Load distribution is necessary to more efficiently utilize computational power in a distributed system. Various load balancing and load sharing algorithms appear in the literature. In general, the purpose of load balancing is to divide work evenly among the processors, whereas the purpose of load sharing algorithms is to ensure that no processor remains idle when there are other heavily loaded processors in the system. With sender-initiated algorithms, load-distribution activity is initiated when an over-loaded node (sender) tries to send a task to another under-loaded node (receiver). In receiver-initiated algorithms, load-distribution is initiated by an under-loaded node (receiver), which requests a task from an over-loaded node (sender).

Distributed systems require that relevant information such as processor loads be automatically available to the operating system for use in the assignment decisions.

As mentioned earlier, scheduling policies that use information about the average behavior of the system and ignore the current state, are called static policies. Static policies may be either deterministic or probabilistic. Policies that react to the system state are called adaptive policies.

The principle advantage of static policies is simplicity, since they do not require the maintenance and processing of system state information. Adaptive policies tend to be more complex, mainly because they require information on the system's current state when making transfer decisions. However, the added complexity can significantly improve performance benefits over those achievable with static policies.

This paper studies the effects of job scheduling on the system and program performance of a distributed system where half of the total number of the processors has double the speed of the others. Half of the processes are dedicated to fast processors, while the remaining processes are generic in the sense that they can be individually allocated to any processor.

The model represents a distributed system of loosely coupled workstations communicating over a network. The simulated system represents a real system where a network of workstations is equipped with an I/O server and is extended with a new set of fast workstations and a new fast I/O server. The fast workstations are intended for research purposes, while undergraduate students will use the slow processors to complete their project work. However, undergraduate students may be permitted to use the fast workstations when their project due date is near and the fast processors are not being heavily used for research.

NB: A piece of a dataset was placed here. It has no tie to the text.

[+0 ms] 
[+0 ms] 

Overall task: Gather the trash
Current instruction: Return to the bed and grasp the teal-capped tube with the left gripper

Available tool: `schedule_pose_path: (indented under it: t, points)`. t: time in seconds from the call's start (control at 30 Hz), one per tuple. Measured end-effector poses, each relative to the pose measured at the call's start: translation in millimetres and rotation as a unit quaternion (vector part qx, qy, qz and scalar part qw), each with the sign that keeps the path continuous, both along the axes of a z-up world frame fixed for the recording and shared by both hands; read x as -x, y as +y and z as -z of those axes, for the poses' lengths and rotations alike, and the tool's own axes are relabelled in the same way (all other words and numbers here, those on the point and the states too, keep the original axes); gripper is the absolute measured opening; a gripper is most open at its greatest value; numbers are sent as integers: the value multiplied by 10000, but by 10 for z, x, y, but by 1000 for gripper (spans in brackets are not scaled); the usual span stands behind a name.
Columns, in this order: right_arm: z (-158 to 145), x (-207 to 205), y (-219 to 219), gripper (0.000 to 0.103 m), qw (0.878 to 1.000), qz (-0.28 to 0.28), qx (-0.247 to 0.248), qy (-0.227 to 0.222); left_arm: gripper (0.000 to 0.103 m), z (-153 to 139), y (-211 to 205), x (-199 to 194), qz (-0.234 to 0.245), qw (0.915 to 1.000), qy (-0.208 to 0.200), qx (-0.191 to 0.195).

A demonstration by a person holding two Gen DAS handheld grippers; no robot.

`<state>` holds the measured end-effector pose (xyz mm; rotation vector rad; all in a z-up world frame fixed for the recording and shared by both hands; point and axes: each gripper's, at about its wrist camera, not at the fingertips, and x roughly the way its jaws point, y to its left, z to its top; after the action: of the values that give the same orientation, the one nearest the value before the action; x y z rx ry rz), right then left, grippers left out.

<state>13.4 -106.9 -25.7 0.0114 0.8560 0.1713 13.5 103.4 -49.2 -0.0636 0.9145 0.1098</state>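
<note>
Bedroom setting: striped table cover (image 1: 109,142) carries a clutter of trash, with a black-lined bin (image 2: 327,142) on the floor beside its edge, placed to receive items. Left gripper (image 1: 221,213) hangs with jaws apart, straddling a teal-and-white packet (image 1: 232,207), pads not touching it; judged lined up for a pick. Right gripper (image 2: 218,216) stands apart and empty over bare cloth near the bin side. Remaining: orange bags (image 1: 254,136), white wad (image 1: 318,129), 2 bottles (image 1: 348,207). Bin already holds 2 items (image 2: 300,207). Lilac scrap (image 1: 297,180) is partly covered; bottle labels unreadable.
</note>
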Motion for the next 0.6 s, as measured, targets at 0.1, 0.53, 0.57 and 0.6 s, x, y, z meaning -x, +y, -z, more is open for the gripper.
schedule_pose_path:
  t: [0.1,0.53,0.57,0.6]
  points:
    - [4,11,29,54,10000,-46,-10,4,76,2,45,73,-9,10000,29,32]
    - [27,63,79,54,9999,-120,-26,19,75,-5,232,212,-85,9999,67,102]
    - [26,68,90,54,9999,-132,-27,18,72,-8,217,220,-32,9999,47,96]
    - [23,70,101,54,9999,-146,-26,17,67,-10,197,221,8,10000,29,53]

This paper investigates probabilistic, deterministic and adaptive policies. The results are obtained using simulation techniques.

In the probabilistic case, the scheduling policy is described by state independent branching probabilities. Dedicated jobs are dispatched randomly to fast processors with equal probability while the generic jobs are randomly dispatched to slow processors.

In the deterministic case, the routing decision is based on system state. Two different policies are examined for this case. In both policies, the dedicated jobs join the shortest of the fast processor queues. However, the first policy requires that generic jobs join the shortest queue of the slow processors while the second policy assigns generic jobs to the (slow or fast) processor expected to offer the least job response time. However, when a generic job is assigned to a fast processor, job start time depends on an aging factor.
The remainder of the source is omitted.